Molecular analyses of the patient using whole exome sequencing (Miseq, Illumina, CA, USA) revealed p.Leu852Valfs-Ter54 heterozygous mutation caused by the insertion of 8 nucleotides (c.2553-2554 insGTAAGTCT). The mutation found leads to frameshift mutation and a stop codon at 54th aminoacid position. This mutation is predicted to be probably damaging with a score of 1.000 (sensitivity: 0.00; specificity: 1.00) for HumDiv and with a score of 0.998 (sensitivity: 0.18; specificity: 0.98) at HumVar in silico analyses at Poly-Phen-22. Hence, we for the first time report this mutation in PTCH1 gene according to genome browsers including Exac browser3 and dSNP4, up to the literature. We planned to carry out more comprehensive genetic testing; however, the patient's family refused to participate in further examinations.

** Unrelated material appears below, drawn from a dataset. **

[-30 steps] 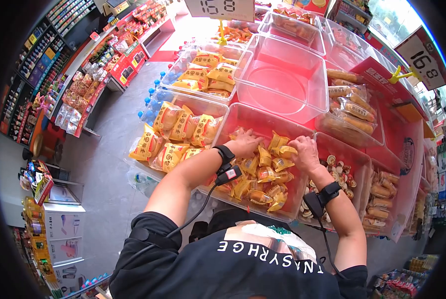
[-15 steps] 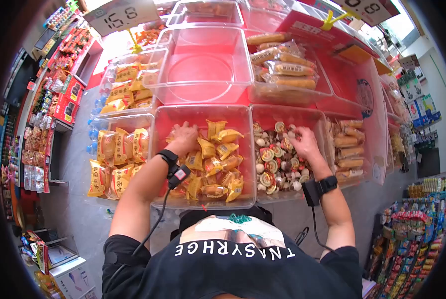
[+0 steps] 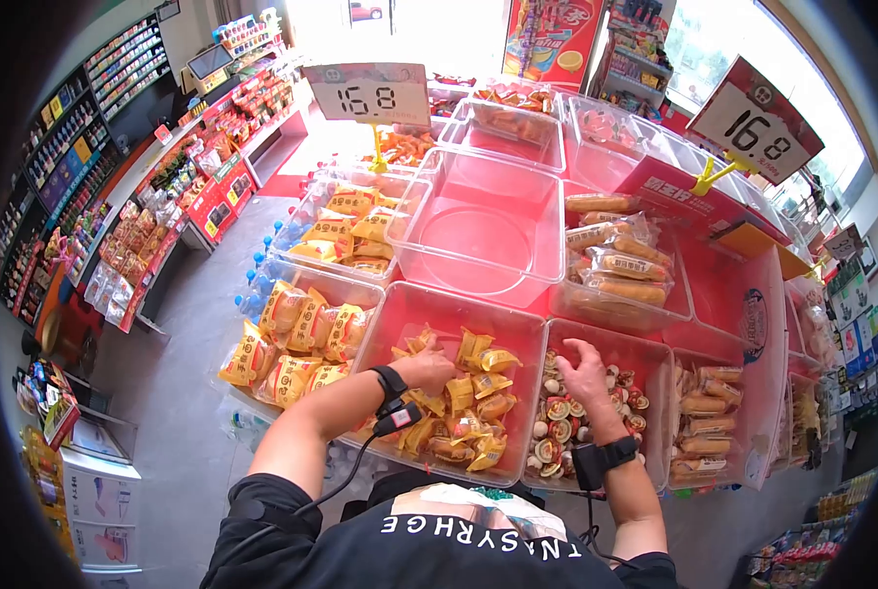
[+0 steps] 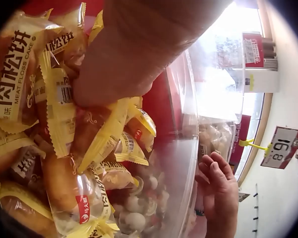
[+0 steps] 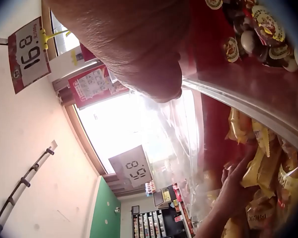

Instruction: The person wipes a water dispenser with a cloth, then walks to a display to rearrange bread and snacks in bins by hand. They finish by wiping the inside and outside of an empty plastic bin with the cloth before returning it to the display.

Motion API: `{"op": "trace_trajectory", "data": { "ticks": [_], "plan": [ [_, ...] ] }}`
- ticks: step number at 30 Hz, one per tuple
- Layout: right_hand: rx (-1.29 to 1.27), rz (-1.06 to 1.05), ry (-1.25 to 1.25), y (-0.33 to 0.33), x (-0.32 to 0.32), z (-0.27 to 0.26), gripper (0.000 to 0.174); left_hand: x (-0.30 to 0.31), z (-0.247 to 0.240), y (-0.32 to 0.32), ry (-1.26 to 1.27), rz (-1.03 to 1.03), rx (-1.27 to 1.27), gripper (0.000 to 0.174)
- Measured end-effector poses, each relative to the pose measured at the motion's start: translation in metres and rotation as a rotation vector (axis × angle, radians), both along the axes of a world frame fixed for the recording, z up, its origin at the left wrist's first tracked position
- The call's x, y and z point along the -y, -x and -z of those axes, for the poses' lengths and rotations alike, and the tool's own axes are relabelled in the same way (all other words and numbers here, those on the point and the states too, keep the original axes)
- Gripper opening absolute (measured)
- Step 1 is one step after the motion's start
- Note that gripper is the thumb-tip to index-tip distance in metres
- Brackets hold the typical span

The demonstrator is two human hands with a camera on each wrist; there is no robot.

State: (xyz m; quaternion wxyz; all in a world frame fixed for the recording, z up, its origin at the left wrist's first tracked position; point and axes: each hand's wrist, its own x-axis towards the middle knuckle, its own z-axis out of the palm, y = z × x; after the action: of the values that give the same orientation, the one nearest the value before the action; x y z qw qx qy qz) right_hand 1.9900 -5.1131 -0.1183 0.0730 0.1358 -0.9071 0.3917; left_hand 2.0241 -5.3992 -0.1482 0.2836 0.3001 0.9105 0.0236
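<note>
My left hand (image 3: 426,370) is down among meat floss cakes (image 3: 463,388) in yellow wrappers, inside a clear plastic bin (image 3: 529,334). In the left wrist view, the hand (image 4: 124,54) lies against the packets (image 4: 77,191) and hides part of them. I cannot tell if its fingers close round one. Over the bin to the right is my right hand (image 3: 586,378), fingers spread loosely with nothing in them. Under it lie small brown and white mushroom-shaped sweets with round labels (image 3: 561,430). The right wrist view shows these sweets (image 5: 248,42) beyond the bin wall.
Bagged bread (image 3: 301,334) fills the bin on the left, and long bread rolls (image 3: 709,402) the one at far right. A clear bin (image 3: 478,216) with a red base stands behind. Price signs (image 3: 368,95) rise on yellow clips. Wrapped long rolls (image 3: 620,255) sit at the back right.
My right hand has gone from the right side of the yellow packets to the sweets bin, then lifted off the sweets. The left hand stays among the cakes. The head view has swung right and back.
</note>
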Motion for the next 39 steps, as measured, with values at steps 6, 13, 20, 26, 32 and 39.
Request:
{"op": "trace_trajectory", "data": {
  "ticks": [6,13,20,26,32,39],
  "plan": [
    [-0.171,0.022,-0.131,0.016,0.067,0.018,0.052,0.003,0.012,0.001,-0.153,-0.358,-0.196,0.069],
    [-0.215,-0.029,-0.310,0.010,0.073,0.038,0.042,-0.042,0.011,-0.008,-0.401,-0.445,-0.059,0.085],
    [-0.264,-0.067,-0.361,0.013,0.072,0.037,0.032,-0.027,-0.009,-0.011,-0.225,-0.378,0.145,0.089],
    [-0.181,-0.098,-0.394,0.016,0.072,0.038,0.028,-0.033,0.001,-0.011,-0.434,-0.642,0.069,0.078],
    [-0.200,-0.123,-0.416,0.013,0.072,0.032,0.028,-0.051,-0.010,-0.004,-0.342,-0.661,-0.045,0.076],
    [-0.166,-0.064,-0.384,0.010,0.074,0.032,0.022,-0.061,0.011,0.018,-0.365,-0.533,-0.112,0.082]
  ]
}}
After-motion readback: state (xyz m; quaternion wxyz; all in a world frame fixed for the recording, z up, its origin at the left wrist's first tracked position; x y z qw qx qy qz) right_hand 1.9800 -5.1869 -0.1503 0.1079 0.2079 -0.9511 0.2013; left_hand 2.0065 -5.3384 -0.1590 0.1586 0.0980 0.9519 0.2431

GGS is characterized by AD mutations occurring in PTCH1, PTCH2, and SUFU genes at the chromosomal regions of 9q22.32, 1p34.1 and 10q24.32, respectively. PTCH1 is a tumor suppressor gene located on chromosome 9q22.3-q31 and is a receptor for sonic hedgehog which associates with the smoothened protein (SMO) to transduce the hedgehog's proteins signal. Inactivation of the latter is a necessity and insufficient inactivation due to mutations may lead to tumorigenesis5. In our patient the represented frameshift mutation has led to stop codon at 54th position after the insertion site (p.Leu582) and hence might produce damaged truncated protein derivative of PTCH1. Therefore, this mutation might be responsible for the malignant clinical findings of the disease in our patient. However, due GGS has an AD trait and variable expressivity is a major feature of the AD diseases we could suggest that those clinical variability of the patient could be explained by variable expressivity that might be prone to this novel mutation.

In conclusion, GGS is a rare hereditary disease. Confirmation of GGS diagnosis with molecular and genetic analyses ensures that patients receive better clinical follow up, and make it possible to provide genetic counseling to families of affected patients.